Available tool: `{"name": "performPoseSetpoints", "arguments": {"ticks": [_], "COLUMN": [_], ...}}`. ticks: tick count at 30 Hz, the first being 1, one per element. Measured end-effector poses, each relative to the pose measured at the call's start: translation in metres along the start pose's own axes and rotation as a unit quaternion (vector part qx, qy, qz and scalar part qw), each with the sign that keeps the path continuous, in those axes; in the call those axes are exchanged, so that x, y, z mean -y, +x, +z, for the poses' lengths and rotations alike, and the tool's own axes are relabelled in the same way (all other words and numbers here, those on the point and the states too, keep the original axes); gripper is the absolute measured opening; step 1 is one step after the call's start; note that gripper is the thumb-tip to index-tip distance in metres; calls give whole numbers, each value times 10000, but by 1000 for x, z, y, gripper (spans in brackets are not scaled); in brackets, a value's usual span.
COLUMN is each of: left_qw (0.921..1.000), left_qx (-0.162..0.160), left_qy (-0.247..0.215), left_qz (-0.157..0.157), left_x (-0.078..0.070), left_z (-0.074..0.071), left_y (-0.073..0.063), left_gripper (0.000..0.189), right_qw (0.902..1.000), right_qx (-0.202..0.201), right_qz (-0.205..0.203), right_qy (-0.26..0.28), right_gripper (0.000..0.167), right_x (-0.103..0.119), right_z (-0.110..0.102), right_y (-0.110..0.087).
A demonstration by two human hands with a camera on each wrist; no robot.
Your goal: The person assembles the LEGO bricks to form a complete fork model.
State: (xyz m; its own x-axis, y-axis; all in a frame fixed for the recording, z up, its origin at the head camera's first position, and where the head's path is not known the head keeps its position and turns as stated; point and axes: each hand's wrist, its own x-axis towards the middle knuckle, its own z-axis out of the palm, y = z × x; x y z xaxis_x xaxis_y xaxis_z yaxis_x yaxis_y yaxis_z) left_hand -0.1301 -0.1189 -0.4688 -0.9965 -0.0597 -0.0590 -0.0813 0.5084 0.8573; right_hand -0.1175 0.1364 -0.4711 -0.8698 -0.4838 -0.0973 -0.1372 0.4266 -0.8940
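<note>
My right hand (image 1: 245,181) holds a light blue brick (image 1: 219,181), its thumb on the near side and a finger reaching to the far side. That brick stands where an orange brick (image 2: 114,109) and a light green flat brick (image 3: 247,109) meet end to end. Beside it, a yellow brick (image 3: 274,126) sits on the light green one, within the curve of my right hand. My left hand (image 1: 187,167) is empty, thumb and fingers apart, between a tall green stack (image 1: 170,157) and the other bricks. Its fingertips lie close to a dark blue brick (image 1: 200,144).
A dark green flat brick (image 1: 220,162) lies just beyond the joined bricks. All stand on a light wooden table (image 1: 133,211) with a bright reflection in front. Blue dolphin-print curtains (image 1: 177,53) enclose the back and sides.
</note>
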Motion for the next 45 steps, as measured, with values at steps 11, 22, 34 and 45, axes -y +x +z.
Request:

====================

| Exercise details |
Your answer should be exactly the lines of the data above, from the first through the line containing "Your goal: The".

| Output for this task |
Available tool: `{"name": "performPoseSetpoints", "arguments": {"ticks": [_], "COLUMN": [_], ...}}`. ticks: tick count at 30 Hz, the first being 1, one per element. Measured end-effector poses, each relative to the pose measured at the call's start: translation in metres along the start pose's own axes and rotation as a unit quaternion (vector part qx, qy, qz and scalar part qw), each with the sign that keeps the path continuous, in those axes; in the call those axes are exchanged, so that x, y, z mean -y, +x, +z, for the poses' lengths and rotations alike, and the tool's own axes are relabelled in the same way (all other words and numbers here, those on the point and the states too, keep the original axes); gripper is the absolute measured opening; step 1 is one step after the call's start; note that gripper is the thumb-tip to index-tip distance in metres; calls give whole numbers, each value times 10000, but by 1000 for x, z, y, gripper (spans in brackets are not scaled); in brackets, a value's usual span.
COLUMN is each of: left_qw (0.921..1.000), left_qx (-0.162..0.160), left_qy (-0.247..0.215), left_qz (-0.157..0.157), left_x (-0.078..0.070), left_z (-0.074..0.071), left_y (-0.073..0.063), left_gripper (0.000..0.189), right_qw (0.902..1.000), right_qx (-0.202..0.201), right_qz (-0.205..0.203), right_qy (-0.26..0.28), right_gripper (0.000..0.167), right_x (-0.103..0.119), right_z (-0.110..0.102), right_y (-0.110..0.087).
A demonstration by two human hands with a camera on each wrist; no robot.
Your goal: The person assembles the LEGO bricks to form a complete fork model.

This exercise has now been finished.